EDIT: If your deque isn't circular, you'll want to call swapPointersInCirListDeque(q) on the sentinel as well, so move swapPointersInCirListDeque(q) before the if statement.
If you plan to use the backSentinel after this, you should change that also, since it's now the front of the list. If you have a frontSentinel, you can just add swapCirListDequePointers(&(q->frontSentinel),&(q->backSentinel)); to swapPointersInCirListDeque. Otherwise, you'll have to pass in the first node along with q and set q->backSentinel to that.
If it's a doubly linked list, you shouldn't need to change any pointers at all. Just swap over the payloads:
pointer1 = first
pointer2 = last
while pointer1 != pointer2 and pointer2->next != pointer1:
temp = pointer1->payload
pointer1->payload = pointer2->payload
pointer2->payload = temp
pointer1 = pointer1->next
pointer2 = pointer2->prev
If by back sentinel you mean the last pointer (as in no first pointer is available), then you need to step backwards throw the deque to find it. It's hard to believe however that this would be the case since it would be a fairly inefficient deque (which is supposed to be a double ended queue).

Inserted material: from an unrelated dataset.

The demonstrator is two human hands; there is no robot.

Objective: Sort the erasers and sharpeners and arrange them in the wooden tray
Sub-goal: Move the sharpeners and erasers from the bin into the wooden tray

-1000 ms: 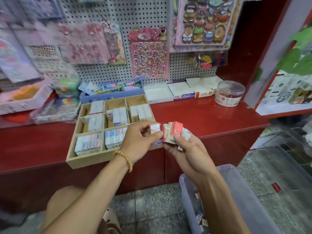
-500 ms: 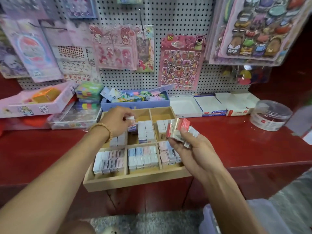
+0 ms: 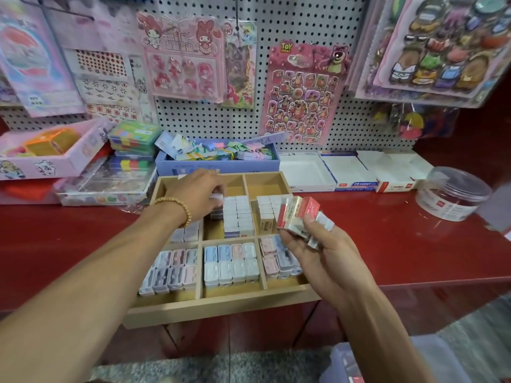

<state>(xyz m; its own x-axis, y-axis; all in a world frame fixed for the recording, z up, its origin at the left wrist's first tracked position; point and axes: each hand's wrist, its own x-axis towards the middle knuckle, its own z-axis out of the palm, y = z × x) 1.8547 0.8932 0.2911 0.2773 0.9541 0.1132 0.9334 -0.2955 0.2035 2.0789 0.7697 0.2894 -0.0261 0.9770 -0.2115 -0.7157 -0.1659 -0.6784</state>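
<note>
So: left hand [image 3: 197,196] mid-frame, pinching an eraser [image 3: 216,197] over wooden tray [image 3: 221,309]; right hand [image 3: 318,252] gripping a stack of erasers [image 3: 300,217].

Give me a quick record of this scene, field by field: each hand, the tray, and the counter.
left hand: pinches a small eraser over the tray's middle compartments
right hand: holds a stack of erasers above the tray's right side
wooden tray: near and middle compartments stocked
counter: red; clear round tub at right
</note>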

You've been given a couple of suggestions already; here's another possibility:
// Assumes a node something like:
typedef struct node {
struct node *next, *prev;
int data;
} node;
and also assumes a couple of variables (globals for the moment) named head and tail that point to the head and tail of the deque, respectively.
void reverse() {
node *pos = head;
node *temp = pos->next;
head = tail;
tail = pos;
while (pos != NULL) {
node *t = pos->prev;
pos->prev = pos->next;
pos->next = t;
pos = temp;
if (temp)
temp = temp->next;
}
}
At least for the moment, this does not assume any sentinels -- just NULL pointers to signal the ends of the list.

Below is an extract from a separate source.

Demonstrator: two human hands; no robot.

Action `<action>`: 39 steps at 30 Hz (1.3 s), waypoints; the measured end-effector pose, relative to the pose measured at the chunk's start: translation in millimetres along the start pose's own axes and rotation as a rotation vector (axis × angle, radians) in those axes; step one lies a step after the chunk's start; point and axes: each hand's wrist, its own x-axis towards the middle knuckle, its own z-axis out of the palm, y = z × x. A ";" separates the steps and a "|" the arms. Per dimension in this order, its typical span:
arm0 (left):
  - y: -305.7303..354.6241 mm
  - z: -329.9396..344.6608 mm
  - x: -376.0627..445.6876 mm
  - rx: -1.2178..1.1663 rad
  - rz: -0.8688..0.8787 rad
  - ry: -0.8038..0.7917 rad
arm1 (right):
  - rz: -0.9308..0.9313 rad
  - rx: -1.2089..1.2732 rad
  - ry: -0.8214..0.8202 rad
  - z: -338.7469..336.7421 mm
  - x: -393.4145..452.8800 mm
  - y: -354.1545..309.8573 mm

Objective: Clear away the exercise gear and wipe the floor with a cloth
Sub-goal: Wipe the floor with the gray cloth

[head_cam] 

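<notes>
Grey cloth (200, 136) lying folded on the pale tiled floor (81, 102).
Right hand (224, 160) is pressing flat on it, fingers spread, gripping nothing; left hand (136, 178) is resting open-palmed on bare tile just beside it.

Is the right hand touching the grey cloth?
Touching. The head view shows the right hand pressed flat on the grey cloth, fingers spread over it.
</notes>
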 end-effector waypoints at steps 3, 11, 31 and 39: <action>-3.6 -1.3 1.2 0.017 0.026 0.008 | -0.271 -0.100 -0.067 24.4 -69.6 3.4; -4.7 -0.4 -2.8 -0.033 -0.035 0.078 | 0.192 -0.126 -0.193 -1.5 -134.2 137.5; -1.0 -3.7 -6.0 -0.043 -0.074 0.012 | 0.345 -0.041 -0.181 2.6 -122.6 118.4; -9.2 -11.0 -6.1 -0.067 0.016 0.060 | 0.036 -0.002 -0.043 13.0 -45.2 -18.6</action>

If you're just storing ints in the deque, Paxdiablo's suggestion is a good one (except that creating a doubly-linked node to hold only an int is a massive waste). Assuming that in reality you were storing something large enough for doubly-linked nodes to make sense, you'd also prefer to avoid moving that data around any more than necessary, at least as a general rule.